Le Mouvement des Jeunes Socialistes dénonce la compassion à deux vitesses du président de la
République sur le décès de Mohsin Sehhouli,15 ans, et Lakamy Samoura, 16 ans à Villiers -le –Bel.
« On est passé à deux doigts d’un drame », a déclaré Nicolas Sarkozy lors de son interview
télévisée.
Il n’est pas tolérable que le décès de deux jeunes et les violences urbaines qui lui ont
succédé ne soient pas déjà considérés comme un drame en soi. Et contrairement à ce que
peut déclarer Nicolas Sarkozy, les évènements de ces derniers jours à Villiers-le-bel se déroulent
dans un contexte fort, qui n’a pas changé depuis 2005 : celui d’une profonde crise sociale et
démocratique dans les quartiers. Or encore une fois, et face à une situation dramatique, la
seule réponse apportée par le président reste la stigmatisation et la poursuite d’une méthode
qui fait preuve depuis 5 ans de sa totale inefficacité.
Alors qu’en novembre 2005, Nicolas Sarkozy, ministre de l’intérieur avait pointé du doigt la
« racaille » lors des violences urbaines, c’est maintenant la « voyoucratie » qu’il dénonce.

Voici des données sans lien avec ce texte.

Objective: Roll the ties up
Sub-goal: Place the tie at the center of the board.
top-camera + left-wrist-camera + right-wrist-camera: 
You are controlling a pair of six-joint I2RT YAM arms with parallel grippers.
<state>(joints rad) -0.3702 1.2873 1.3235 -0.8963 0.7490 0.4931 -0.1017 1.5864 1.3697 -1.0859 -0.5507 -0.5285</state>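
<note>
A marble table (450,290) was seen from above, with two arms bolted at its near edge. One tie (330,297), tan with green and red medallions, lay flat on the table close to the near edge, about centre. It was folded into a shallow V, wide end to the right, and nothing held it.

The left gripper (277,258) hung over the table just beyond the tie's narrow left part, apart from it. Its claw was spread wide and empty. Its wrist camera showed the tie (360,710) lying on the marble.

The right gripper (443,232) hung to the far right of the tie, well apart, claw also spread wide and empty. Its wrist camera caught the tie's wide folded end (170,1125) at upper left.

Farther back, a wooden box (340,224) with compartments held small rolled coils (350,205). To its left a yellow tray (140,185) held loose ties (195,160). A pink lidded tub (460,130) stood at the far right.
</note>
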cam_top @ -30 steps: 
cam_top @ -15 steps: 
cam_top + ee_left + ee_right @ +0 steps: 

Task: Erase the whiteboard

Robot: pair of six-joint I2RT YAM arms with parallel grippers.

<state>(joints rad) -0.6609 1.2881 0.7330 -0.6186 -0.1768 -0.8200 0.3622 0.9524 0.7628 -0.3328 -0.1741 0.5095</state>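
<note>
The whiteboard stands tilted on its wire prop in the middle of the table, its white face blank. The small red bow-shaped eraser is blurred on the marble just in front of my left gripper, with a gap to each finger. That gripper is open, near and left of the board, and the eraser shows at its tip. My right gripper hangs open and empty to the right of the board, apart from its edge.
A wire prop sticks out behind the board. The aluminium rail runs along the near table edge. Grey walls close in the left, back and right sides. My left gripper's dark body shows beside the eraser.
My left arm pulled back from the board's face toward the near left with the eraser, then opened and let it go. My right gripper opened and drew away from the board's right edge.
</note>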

Alors que des citoyens sont en proie à un vrai malaise social, que des policiers sont gravement
blessés et que la situation des banlieues ne fait qu’empirer, le gouvernement continue à foncer tête
baissée.
Le Mouvement des Jeunes Socialistes condamne les violences contre les policiers et la
dégradation des biens dans les quartiers.
Mais au delà de ces évènements, c’est bien aux causes profondes des problèmes des
quartiers qu’il faut s’attaquer : l’insécurité, certes, mais aussi le mal-logement, le
chômage, la précarité, l’échec scolaire et les discriminations.